Keine Impulse aus den USA und London, die den Preis für Rohöl beeinflussen könnten. IWF-Chefin befürchtet Schäden.

04.10.2013

Der Übergangshaushalt in den USA ist nicht verabschiedet, die Wirtschaftsmacht taumelt: Seit Tagen verhandeln Republikaner und Demokraten über einen Ausweg, aber die Fronten sind verhärtet. Vor allem die erzkonservative Tea-Party-Bewegung in den Reihen der Republikaner verhindert einen Ausgleich der Interessen, sie verlangen, dass Präsident Obama seine Gesundheitsreform zurücknimmt. Dementsprechend ist der Staat derzeit nicht in der Lage, Bundesbehörden mit Geld zu versorgen, die Aussichten seitens des Marktes aber sind trotz allem überraschend gut, der Preis für die Leitsorten bewegt sich von der Wochenmitte an eher seit- als talwärts.

Das gleiche gilt für den Gasölpreis, auch von der Londoner Börse gibt es keinerlei Impulse für steigende oder weiter sinkende Heizölpreise, eine Tonne kostet seit zwei Tagen um 924 US-Dollar. Je länger der Streit andauert, desto größer ist die Chance für einen weitreichenden Preisrückgang. Schon jetzt profitieren Heizölkunden von einem schwachen US-Dollar. Der Euro zieht an und hat nach Angaben des Handelsblattes sogar das Jahreshoch im Blick. 

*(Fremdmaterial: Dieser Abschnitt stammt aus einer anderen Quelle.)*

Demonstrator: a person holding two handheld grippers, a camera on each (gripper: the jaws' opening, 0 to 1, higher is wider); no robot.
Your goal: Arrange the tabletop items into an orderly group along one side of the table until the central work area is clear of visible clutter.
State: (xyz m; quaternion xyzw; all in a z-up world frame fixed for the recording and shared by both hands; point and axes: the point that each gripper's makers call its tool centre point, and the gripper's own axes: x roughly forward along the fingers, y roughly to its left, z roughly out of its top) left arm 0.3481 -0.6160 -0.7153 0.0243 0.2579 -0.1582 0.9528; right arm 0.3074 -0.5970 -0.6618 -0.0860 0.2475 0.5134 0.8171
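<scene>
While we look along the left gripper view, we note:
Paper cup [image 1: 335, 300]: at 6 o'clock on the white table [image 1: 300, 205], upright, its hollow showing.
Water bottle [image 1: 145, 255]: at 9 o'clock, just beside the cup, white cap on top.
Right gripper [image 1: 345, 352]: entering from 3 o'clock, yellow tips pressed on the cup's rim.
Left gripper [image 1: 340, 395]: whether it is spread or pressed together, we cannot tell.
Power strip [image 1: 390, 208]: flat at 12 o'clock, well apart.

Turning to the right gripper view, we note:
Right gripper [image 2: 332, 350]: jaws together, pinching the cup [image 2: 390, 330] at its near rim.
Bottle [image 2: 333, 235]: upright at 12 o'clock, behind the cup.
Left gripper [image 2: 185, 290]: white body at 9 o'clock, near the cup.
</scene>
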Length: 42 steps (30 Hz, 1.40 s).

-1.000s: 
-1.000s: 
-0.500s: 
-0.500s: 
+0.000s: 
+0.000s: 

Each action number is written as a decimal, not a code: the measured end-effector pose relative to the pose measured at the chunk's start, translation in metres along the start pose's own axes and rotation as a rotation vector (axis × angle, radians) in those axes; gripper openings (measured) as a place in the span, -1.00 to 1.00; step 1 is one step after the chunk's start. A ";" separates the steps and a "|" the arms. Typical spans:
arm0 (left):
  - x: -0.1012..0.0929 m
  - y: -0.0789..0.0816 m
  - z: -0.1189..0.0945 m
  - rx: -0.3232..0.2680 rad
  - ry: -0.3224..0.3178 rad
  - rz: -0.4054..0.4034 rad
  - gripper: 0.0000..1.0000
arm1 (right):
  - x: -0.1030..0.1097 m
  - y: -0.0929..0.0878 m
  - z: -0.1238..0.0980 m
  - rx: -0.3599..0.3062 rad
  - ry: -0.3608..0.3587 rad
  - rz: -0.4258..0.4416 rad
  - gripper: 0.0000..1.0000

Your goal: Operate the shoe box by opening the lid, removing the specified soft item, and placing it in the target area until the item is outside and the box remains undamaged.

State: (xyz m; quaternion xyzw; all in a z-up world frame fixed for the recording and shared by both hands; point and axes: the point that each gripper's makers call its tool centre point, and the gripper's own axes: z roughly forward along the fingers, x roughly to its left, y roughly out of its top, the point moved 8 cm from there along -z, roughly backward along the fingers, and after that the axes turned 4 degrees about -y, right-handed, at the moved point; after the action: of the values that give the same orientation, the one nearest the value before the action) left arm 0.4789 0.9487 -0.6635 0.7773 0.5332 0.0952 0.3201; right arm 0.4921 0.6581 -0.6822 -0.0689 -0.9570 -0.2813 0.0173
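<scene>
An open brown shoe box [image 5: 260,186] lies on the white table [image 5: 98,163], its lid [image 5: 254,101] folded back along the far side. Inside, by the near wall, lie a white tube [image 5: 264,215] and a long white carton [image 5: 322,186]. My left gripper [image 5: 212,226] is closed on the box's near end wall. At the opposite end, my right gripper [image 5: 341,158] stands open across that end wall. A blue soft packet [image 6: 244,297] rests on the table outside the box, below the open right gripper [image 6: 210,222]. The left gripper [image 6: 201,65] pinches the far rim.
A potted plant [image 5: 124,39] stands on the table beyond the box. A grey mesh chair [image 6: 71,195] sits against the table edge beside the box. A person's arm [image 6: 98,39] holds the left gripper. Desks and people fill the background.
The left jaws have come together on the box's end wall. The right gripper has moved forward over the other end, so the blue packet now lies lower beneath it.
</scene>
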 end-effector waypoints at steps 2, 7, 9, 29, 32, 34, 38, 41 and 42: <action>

IWF-Chefin Lagarde aber mahnt bereits, den Streit so schnell wie möglich beizulegen, die Weltwirtschaft könnte durch einen lang anhaltenden Konflikt im Kongress der USA Schaden nehmen, so die Deutsche Welle. Angesicht einer noch immer stotternden europäischen Konjunktur wäre eine zweite Rezession am anderen Ende des Atlantiks für die Wirtschaft sicher nicht wünschenswert, zu unsicher sind die Konjunkturdaten aus der Eurozone. Immerhin hat dort die italienische Regierung den Polit-Hasardeur Berlusconi überstanden, das Parlament die Regierung eines krisengeschüttelten Landes bestätigt und damit stabilisiert. Das lässt auch den Markt hoffen.